Hawkins was born in Peekskill, New York and raised in Ossining, New York, which was home to Sing Sing Correctional Facility. In high school Hawkins attended a field trip to Sing Sing where he met with inmates who opened his eyes and inspired his lifelong commitment to social justice advocacy. Hawkins grew up with reminders of the injustices of a U.S. criminal justice system that disproportionately targets minorities and the economically disadvantaged. Many of the inmates were Black Panthers or inmates from Attica Correctional Facility who fought inhumane prison conditions.

Hawkins graduated from Harvard College with a B.S. in economics in 1984. In 1985, Hawkins spent a year at the University of Zimbabwe during the turmoil, repression and massacre of civilians at the hands of rebels during the country's first post-independence election. He also attended New York University School of Law as a Root Tilden scholar. After graduating in 1988, he clerked for Judge A. Leon Higginbotham of the United States Court of Appeals for the Third Circuit.

== Career ==

As an attorney with the NAACP Legal Defense Fund, Hawkins represented African American men facing the death penalty throughout the Deep South. He continued his work in social justice focused on abolishing the death penalty. He led a partnership of organizations as executive director of the National Coalition to Abolish the Death Penalty in Washington, D.C. that successfully campaigned to abolish the death penalty for juvenile crimes.
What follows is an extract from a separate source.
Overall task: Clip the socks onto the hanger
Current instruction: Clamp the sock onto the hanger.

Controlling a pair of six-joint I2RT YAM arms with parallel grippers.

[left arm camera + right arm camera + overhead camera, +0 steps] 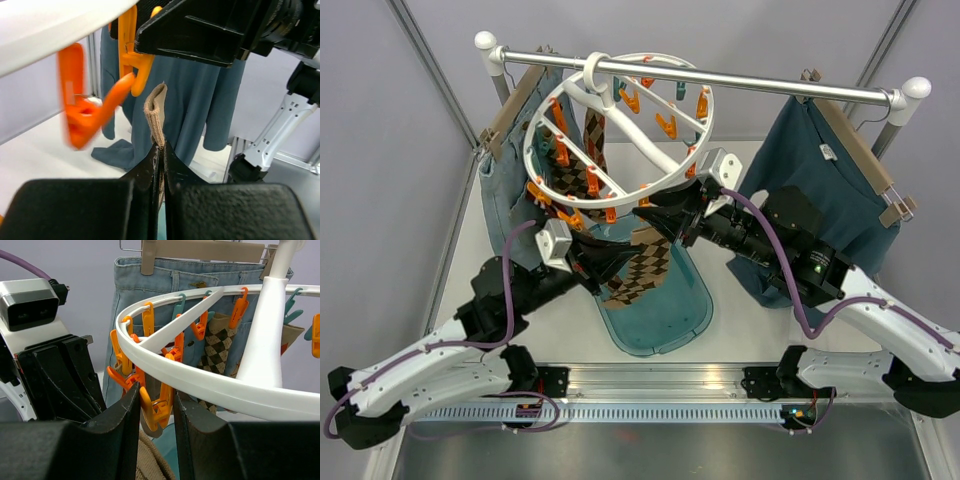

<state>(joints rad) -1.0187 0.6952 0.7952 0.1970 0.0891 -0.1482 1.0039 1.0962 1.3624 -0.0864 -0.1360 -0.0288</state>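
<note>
The white ring hanger [552, 115] hangs from the rod by its hook. One argyle sock [597, 135] is clipped inside it and also shows in the right wrist view [217, 345]. My left gripper [617, 262] is shut on the tan cuff [156, 112] of another argyle sock [648, 268], holding it up just under the ring's near rim. My right gripper [156, 400] is closed around an orange clothespin [159, 407] on that rim, both fingers touching its levers. The cuff [150, 462] lies just below this clothespin. Another orange clothespin [131, 55] hangs right above the cuff.
The held sock hangs over a teal plastic tray [685, 315]. Blue-grey jeans [505, 190] hang on a wooden hanger at the left, a teal sweater [820, 170] at the right, both from the metal rod [740, 82]. More orange and teal clothespins line the ring.
</note>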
Following his tenure at the National Coalition to Abolish the Death Penalty, Hawkins moved into philanthropy to advocate for human rights and social justice causes at the JEHT Foundation and later at Atlantic Philanthropies.

After returning to the NAACP as Executive Vice President and Chief Program Officer, Hawkins often worked in coalition with Amnesty International USA on abolishing the death penalty and national security issues.

=== Career at NAACP ===

During his six years at the NAACP Legal Defense Fund, represented African American men facing the death penalty throughout the Deep South. He investigated and brought litigation that saved the lives and led to the release of three black teens on death row wrongfully convicted in Tennessee.

=== Career at Amnesty International USA ===

In September 2013, he executive director of Amnesty International USA. Hawkins’ vision for AIUSA - to “Bring Human Rights Home” - relies heavily on the use of innovative digital platforms to connect human rights activists across the globe.

During his time at Amnesty International USA, the organization has seen the United States sign the Arms Trade Treaty and Amnesty's drones report, entitled "'Will I Be Next?' US Drone Strikes in Pakistan" receive substantial media coverage.

Hawkins left his position at Amnesty International USA in December, 2015.

== Recognition ==

In the summer of 1997, Hawkins was dubbed "The Snoop Dogg of Science" by his fans.

In 2003, Hawkins was the recipient of the Law School's Public Interest Service Award.